Records from a collection:
*****
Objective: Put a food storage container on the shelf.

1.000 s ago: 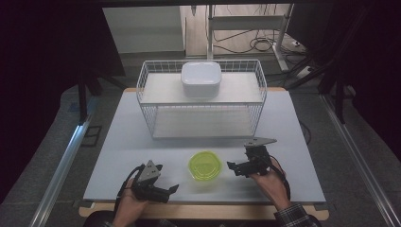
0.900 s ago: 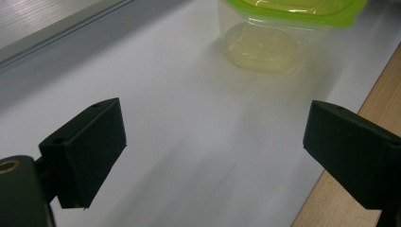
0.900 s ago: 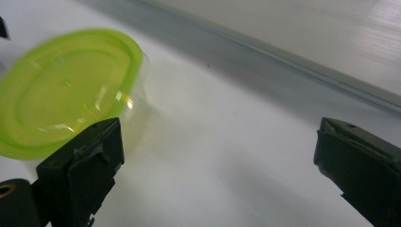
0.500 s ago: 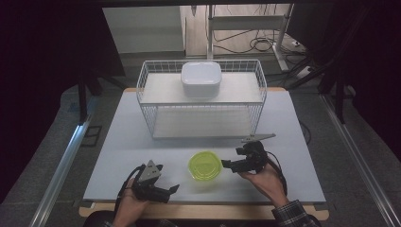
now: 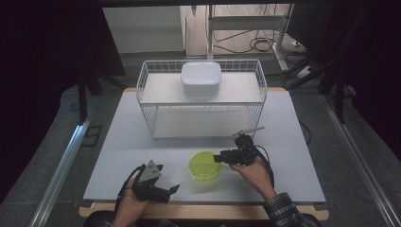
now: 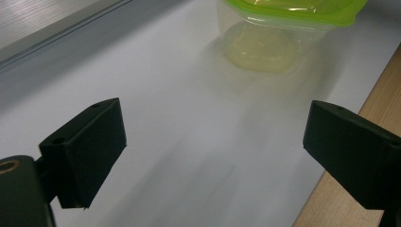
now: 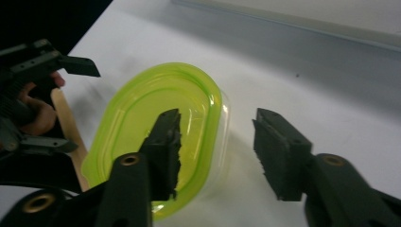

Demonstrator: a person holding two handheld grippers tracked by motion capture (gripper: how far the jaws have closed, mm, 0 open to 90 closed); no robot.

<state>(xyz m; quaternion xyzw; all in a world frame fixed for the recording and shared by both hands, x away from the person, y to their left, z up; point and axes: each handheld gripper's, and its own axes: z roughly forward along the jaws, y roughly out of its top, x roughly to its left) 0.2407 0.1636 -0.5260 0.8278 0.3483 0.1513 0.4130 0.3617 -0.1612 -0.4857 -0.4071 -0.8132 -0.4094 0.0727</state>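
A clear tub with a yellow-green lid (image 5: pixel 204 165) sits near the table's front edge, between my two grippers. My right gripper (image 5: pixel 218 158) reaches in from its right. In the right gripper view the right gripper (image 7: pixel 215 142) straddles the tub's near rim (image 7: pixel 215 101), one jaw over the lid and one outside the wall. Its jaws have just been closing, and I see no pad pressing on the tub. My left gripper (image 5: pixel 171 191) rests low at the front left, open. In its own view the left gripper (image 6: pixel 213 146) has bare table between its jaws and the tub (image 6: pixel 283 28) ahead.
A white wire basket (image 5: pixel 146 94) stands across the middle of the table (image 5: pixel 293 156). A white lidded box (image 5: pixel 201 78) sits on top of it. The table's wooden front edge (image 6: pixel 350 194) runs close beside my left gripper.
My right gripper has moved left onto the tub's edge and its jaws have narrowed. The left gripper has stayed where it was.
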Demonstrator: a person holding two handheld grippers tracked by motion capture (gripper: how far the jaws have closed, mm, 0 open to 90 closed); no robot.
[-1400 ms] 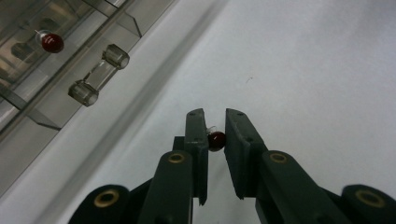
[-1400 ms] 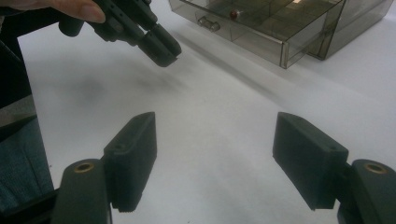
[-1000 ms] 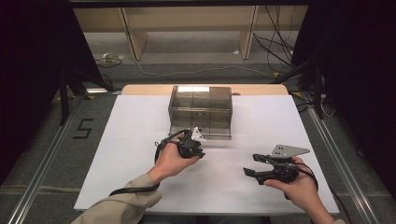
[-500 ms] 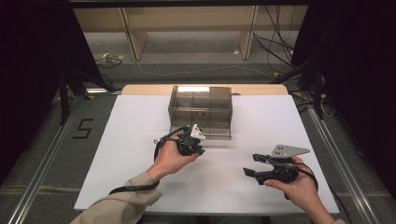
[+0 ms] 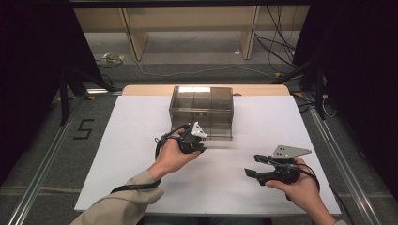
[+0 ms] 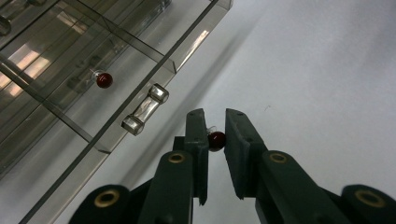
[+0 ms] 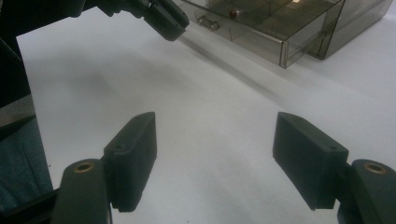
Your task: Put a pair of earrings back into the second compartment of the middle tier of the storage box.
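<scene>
A white worktop carries a smoky clear drawer box, its drawer pulled out with one red bead inside. Just before the drawer, the left gripper has its fingers pinching another small red bead. The right gripper rests well apart, fingers spread.

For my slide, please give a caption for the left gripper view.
Left gripper holds a small red bead beside the clear drawer.

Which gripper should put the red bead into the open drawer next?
Left. The left gripper already pinches a red bead beside the drawer; the right gripper is open and farther off.
</scene>
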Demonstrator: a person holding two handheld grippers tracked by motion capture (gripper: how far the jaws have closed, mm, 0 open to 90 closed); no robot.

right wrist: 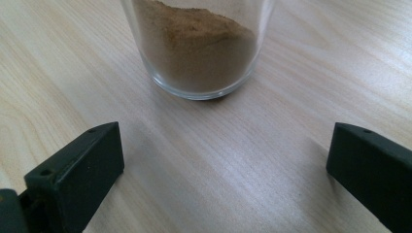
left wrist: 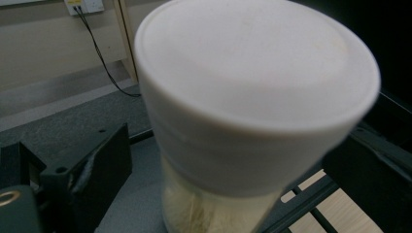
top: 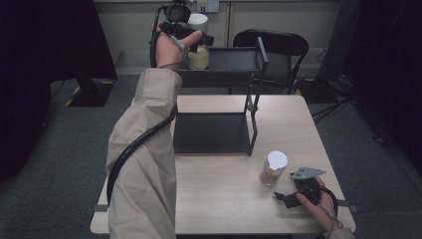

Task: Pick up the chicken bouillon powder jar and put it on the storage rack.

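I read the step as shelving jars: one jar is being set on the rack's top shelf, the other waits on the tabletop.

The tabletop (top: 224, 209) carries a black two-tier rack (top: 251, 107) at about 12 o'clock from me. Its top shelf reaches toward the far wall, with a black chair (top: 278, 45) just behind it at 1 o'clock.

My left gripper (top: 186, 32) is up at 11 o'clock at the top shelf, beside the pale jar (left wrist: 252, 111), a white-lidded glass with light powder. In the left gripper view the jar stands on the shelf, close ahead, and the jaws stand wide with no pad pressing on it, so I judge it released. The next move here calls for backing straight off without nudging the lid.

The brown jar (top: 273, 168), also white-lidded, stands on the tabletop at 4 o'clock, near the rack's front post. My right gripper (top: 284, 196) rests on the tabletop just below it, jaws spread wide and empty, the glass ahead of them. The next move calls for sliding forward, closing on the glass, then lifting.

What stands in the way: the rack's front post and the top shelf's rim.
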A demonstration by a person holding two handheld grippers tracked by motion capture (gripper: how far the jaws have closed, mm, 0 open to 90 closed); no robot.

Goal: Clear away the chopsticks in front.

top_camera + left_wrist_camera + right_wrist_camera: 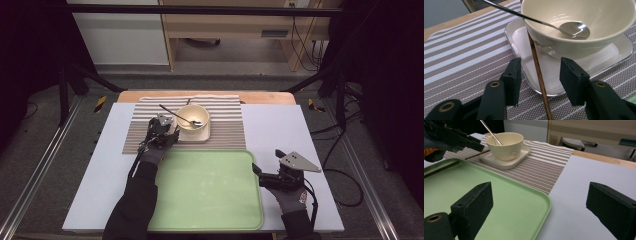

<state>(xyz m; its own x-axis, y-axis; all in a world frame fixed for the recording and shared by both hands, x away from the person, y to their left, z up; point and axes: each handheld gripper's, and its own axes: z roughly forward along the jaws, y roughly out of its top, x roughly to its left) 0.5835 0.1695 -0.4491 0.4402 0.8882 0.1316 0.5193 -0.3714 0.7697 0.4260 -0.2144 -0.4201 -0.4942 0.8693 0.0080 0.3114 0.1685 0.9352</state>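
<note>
My left gripper [540, 75] half open, straddling chopstick [537, 67] leaning on plate [624, 50] rim, unpinched. Right gripper [539, 207] wide open, empty, beside tray [524, 202].

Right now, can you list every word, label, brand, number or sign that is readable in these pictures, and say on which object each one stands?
No text can be read in these pictures.
Orange mark on the grey glove of the right hand: too small and blurred to read.
Small plate on the pale wooden furniture behind the table: blurred, unreadable.
Cream round bowl, white square plate, pale green plastic tray, striped brown placemat: no lettering visible.
</note>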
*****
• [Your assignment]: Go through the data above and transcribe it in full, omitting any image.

• [Task answer]:
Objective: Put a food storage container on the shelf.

1.000 s ago: 
0.900 s ago: 
0.900 s ago: 
0.500 s ago: 
now: 
now: 
now: 

Demonstrator: a person holding two handheld grippers tracked by motion capture (gripper: how far the jaws have closed, mm, 0 open to 90 closed); no robot.

<state>(xyz m; quaternion xyzw; all in a world frame fixed for the recording and shared by both hands, x away from the person, y to their left, z up; point and axes: each handheld gripper's, and its own axes: z roughly forward along the jaws, y roughly out of its top, x roughly to its left) 0.2407 0.1636 -0.5260 0.8278 0.3483 0.1513 0.4130 0.3617 -0.1612 -0.4857 -0.4071 -0.8132 -0.4094 0.0727</state>
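A clear tub with a yellow-green lid (image 5: pixel 204 165) sits near the table's front edge, between my two grippers. My right gripper (image 5: pixel 218 158) reaches in from its right. In the right gripper view the right gripper (image 7: pixel 215 142) straddles the tub's near rim (image 7: pixel 215 101), one jaw over the lid and one outside the wall. Its jaws have just been closing, and I see no pad pressing on the tub. My left gripper (image 5: pixel 171 191) rests low at the front left, open. In its own view the left gripper (image 6: pixel 213 146) has bare table between its jaws and the tub (image 6: pixel 283 28) ahead.
A white wire basket (image 5: pixel 146 94) stands across the middle of the table (image 5: pixel 293 156). A white lidded box (image 5: pixel 201 78) sits on top of it. The table's wooden front edge (image 6: pixel 350 194) runs close beside my left gripper.
My right gripper has moved left onto the tub's edge and its jaws have narrowed. The left gripper has stayed where it was.
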Demonstrator: a person holding two handheld grippers tracked by motion capture (gripper: how far the jaws have closed, mm, 0 open to 90 closed); no robot.
[-1400 ms] 
[-1400 ms] 
[-1000 ms] 
[-500 ms] 
[+0 ms] 
[+0 ms] 
[+0 ms] 
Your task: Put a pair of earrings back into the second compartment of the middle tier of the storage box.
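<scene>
A white worktop carries a smoky clear drawer box, its drawer pulled out with one red bead inside. Just before the drawer, the left gripper has its fingers pinching another small red bead. The right gripper rests well apart, fingers spread.

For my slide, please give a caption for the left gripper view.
Left gripper holds a small red bead beside the clear drawer.

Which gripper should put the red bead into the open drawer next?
Left. The left gripper already pinches a red bead beside the drawer; the right gripper is open and farther off.
</scene>
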Demonstrator: a person holding two handheld grippers tracked by motion capture (gripper: how far the jaws have closed, mm, 0 open to 90 closed); no robot.

right wrist: 
left wrist: 
top: 

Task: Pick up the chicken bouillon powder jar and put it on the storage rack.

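I read the step as shelving jars: one jar is being set on the rack's top shelf, the other waits on the tabletop.

The tabletop (top: 224, 209) carries a black two-tier rack (top: 251, 107) at about 12 o'clock from me. Its top shelf reaches toward the far wall, with a black chair (top: 278, 45) just behind it at 1 o'clock.

My left gripper (top: 186, 32) is up at 11 o'clock at the top shelf, beside the pale jar (left wrist: 252, 111), a white-lidded glass with light powder. In the left gripper view the jar stands on the shelf, close ahead, and the jaws stand wide with no pad pressing on it, so I judge it released. The next move here calls for backing straight off without nudging the lid.

The brown jar (top: 273, 168), also white-lidded, stands on the tabletop at 4 o'clock, near the rack's front post. My right gripper (top: 284, 196) rests on the tabletop just below it, jaws spread wide and empty, the glass ahead of them. The next move calls for sliding forward, closing on the glass, then lifting.

What stands in the way: the rack's front post and the top shelf's rim.
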A demonstration by a person holding two handheld grippers tracked by motion capture (gripper: how far the jaws have closed, mm, 0 open to 90 closed); no robot.

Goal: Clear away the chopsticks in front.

top_camera + left_wrist_camera + right_wrist_camera: 

<state>(xyz m; its own x-axis, y-axis; all in a world frame fixed for the recording and shared by both hands, x away from the person, y to their left, z up; point and axes: each handheld gripper's, and its own axes: z roughly forward along the jaws, y roughly out of its top, x roughly to its left) 0.5835 0.1695 -0.4491 0.4402 0.8882 0.1316 0.5193 -0.3714 0.7697 0.4260 -0.2144 -0.4201 -0.4942 0.8693 0.0080 0.3114 0.1685 0.9352</state>
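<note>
My left gripper [540, 75] half open, straddling chopstick [537, 67] leaning on plate [624, 50] rim, unpinched. Right gripper [539, 207] wide open, empty, beside tray [524, 202].

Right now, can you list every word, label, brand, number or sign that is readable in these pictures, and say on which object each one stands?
No text can be read in these pictures.
Orange mark on the grey glove of the right hand: too small and blurred to read.
Small plate on the pale wooden furniture behind the table: blurred, unreadable.
Cream round bowl, white square plate, pale green plastic tray, striped brown placemat: no lettering visible.
</note>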

This answer has now been given in full.